Cette persécution prend la forme de prélèvements forcés d’organes.
Ce crime est maintenant reconnu par les autorités américaines et européennes. A l’Assemblée nationale, j’ai dénoncé le fait que la France n’a pas signé la convention du Conseil de l’Europe (contre le tourisme des transplantations d’organes) alors que 21 Etats l’ont signé et 17 autres l’ont ratifié.

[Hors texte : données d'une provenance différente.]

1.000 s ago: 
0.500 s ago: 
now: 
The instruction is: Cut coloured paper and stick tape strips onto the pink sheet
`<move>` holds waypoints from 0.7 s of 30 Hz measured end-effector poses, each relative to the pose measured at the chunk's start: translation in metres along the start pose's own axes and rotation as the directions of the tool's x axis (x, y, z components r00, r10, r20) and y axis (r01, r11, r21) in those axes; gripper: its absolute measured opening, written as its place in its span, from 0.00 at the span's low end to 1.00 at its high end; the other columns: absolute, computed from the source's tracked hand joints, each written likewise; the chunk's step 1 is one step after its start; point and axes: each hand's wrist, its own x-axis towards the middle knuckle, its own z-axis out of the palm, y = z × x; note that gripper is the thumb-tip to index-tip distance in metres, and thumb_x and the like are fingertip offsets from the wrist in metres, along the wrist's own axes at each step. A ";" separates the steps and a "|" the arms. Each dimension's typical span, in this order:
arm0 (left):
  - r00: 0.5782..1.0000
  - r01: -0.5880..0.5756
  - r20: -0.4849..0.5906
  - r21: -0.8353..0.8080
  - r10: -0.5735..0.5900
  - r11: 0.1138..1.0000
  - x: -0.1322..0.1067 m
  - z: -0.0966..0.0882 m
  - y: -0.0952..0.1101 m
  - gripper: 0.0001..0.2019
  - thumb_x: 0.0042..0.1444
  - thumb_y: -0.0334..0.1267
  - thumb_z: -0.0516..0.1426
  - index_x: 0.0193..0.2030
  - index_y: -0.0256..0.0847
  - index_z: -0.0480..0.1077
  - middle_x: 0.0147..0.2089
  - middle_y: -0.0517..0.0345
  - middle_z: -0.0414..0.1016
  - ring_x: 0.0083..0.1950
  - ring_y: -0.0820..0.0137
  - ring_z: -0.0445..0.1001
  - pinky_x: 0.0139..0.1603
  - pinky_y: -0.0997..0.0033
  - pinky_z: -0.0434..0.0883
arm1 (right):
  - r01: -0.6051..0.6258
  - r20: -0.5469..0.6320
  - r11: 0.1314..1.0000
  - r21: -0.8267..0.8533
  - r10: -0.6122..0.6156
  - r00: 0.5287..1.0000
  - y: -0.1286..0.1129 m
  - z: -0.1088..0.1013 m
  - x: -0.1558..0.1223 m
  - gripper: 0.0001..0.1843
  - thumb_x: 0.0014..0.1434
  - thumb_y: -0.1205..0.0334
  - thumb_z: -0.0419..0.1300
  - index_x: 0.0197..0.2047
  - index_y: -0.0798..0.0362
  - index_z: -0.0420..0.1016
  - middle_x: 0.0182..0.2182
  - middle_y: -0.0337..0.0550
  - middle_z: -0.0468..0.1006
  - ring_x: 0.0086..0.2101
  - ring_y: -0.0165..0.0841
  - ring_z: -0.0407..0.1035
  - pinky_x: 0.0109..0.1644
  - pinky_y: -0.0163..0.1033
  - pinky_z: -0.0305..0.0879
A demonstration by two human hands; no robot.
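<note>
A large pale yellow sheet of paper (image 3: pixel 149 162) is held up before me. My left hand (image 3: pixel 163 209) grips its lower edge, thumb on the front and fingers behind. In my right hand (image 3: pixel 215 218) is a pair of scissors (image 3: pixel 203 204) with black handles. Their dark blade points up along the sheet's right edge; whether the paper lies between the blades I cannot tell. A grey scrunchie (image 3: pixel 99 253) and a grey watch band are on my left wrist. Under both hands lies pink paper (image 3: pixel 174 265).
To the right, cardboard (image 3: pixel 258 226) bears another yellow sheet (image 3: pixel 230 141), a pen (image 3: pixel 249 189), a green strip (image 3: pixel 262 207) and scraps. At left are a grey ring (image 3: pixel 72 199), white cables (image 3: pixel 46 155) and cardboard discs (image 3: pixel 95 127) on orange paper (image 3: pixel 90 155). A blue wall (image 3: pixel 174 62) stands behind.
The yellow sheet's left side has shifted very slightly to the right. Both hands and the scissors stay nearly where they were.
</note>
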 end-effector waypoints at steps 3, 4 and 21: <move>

Beaucoup disent “ce n’est pas notre sujet, nous devons fermer les yeux sur certaines choses.” Je considère que même si cela se passe à des milliers de kilomètres, nous devons le dénoncer car c’est un sujet qui fait partie de l’humanité et nous concerne tous. Notre rôle est de dénoncer et sensibiliser la population, le plus largement possible pour lutter contre ce trafic d’organes sans consentement. La participation de tous est extrêmement précieuse.
Au moment des débats sur la loi de la bioéthique j’ai préparé un amendement sur le sujet et j’ai été très frustrée car je n’ai pas eu droit à la parole. Lorsque ces amendements sont revenus dans l’hémicycle, je me suis fait entendre dire que ce n’était pas le sujet.